Some students and writers collaborating on shared documents via Google's cloud services found themselves temporarily locked out of their files yesterday, and were told it was because their content violated Google's user policies.
The issue, since resolved, was blamed on a code update that "incorrectly flagged a small percentage of Google Docs as abusive," according to a help forum post by Google Docs community manager Julianne Niemaszyk. She added that Google "will put processes in place to prevent this from happening again."
However, the incident highlights another Google practice that raises security and privacy concerns: its automated scanning of content that's shared by users in the cloud. For instance, for advertising purposes, Google robots have habitually scanned messages sent using the free consumer version of Gmail, although the company announced in June that it will stop that practice later this year.
'This Kind of Monitoring Is Creepy'
Yesterday, a number of users began posting questions on the Google Docs Help Forum about being locked out of files they were sharing online, or about discovering that shared files had been deleted. One early post reported that "my colleagues and I are working on a very important document for our college course and whilst we were working on it, the system has kicked us out of it and deleted it," adding that no reason had been given for the lockout.
Other users reporting similar issues noted they had received a brief message from Google stating that their files had been blocked for inappropriate content or failure to comply with Google's terms of service. Many added that they needed to regain access to their files quickly because they were facing deadlines.
Some users also reported the issue on Twitter.

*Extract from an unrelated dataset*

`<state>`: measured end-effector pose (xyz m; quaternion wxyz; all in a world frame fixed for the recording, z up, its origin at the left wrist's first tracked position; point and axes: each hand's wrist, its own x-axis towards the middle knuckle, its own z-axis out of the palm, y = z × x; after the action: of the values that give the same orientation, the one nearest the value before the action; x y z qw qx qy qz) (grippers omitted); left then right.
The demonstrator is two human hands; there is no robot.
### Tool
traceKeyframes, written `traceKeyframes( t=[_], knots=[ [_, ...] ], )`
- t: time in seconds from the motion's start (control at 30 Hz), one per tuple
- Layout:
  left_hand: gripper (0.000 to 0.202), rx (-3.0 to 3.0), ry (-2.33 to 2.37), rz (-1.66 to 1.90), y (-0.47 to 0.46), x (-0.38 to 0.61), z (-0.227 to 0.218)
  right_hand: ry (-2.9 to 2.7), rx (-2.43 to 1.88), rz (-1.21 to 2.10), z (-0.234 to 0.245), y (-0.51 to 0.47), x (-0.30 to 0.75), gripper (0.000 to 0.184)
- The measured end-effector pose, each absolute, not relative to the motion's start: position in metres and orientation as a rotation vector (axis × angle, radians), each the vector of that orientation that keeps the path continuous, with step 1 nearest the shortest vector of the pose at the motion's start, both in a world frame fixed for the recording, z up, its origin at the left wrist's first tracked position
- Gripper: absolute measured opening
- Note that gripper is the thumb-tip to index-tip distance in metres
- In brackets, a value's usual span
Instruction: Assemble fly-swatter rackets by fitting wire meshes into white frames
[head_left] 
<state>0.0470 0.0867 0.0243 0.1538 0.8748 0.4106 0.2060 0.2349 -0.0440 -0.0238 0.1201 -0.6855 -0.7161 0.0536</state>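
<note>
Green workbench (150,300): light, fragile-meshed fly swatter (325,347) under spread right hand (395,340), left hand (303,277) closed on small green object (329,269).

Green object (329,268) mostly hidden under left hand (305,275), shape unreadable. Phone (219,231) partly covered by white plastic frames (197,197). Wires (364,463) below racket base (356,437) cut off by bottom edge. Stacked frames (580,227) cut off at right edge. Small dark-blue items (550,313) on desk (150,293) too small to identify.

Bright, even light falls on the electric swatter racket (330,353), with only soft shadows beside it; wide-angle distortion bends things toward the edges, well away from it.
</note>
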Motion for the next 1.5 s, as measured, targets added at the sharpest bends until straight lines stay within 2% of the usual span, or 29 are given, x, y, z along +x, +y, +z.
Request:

Bhaskar Sunkara, founder of the magazine Jacobin, tweeted, "Tfw your finalizing a piece on E. Europe post-socialist parties in Google Drive and Google removes it because it's in violation of its ToS??" National Geographic writer Rachael Bale described similar problems in a series of tweets, noting that she had been locked out of an article about wildlife crime she had been working on.
"I like to use Google Docs for drafts because my editor and I can work together in real time, but this kind of monitoring is creepy," Bale said in one tweet. She added later, "To be clear, I don't think this is targeted censorship. My guess is there's a glitch. Several others have said it just happened to them."
Later in the day, Niemaszyk noted on the Google Docs Help Forum that the issue had been fixed and users could again access their files.
"For more details, this morning, we made a code push that incorrectly flagged a small percentage of Google Docs as abusive, which caused those documents to be automatically blocked," she said. "A fix is in place and all users should have full access to their docs. Protecting users from viruses, malware, and other abusive content is central to user safety. We apologize for the disruption and will put processes in place to prevent this from happening again."
Scanning 'Undermines Online Privacy'
Privacy and civil rights advocates have long expressed their concerns about Google's automated scanning of users' cloud-based content. Google's scanning of Gmail messages for the purpose of serving personalized ads, for example, has been the subject of several lawsuits.
The Electronic Privacy Information Center (EPIC) has led several efforts to stop such practices, and recently filed a friend-of-the-court brief in one case claiming that Google's Gmail scanning violates the Massachusetts Wiretap Act. Another lawsuit prompted Google to stop scanning the emails of education services users in 2014. Such practices "undermined online privacy and prevented the adoption of important security methods, such as end-to-end encryption," according to EPIC.
In June, Google announced that it planned to stop the automated scanning of consumers' Gmail messages to align its practices with those of its G Suite for business users.
"G Suite's Gmail is already not used as input for ads personalization, and Google has decided to follow suit later this year in our free consumer Gmail service," senior vice president of Google Cloud Diane Greene wrote in a blog post. "Consumer Gmail content will not be used or scanned for any ads personalization after this change. This decision brings Gmail ads in line with how we personalize ads for other Google products. Ads shown are based on users’ settings. Users can change those settings at any time, including disabling ads personalization. G Suite will continue to be ad free."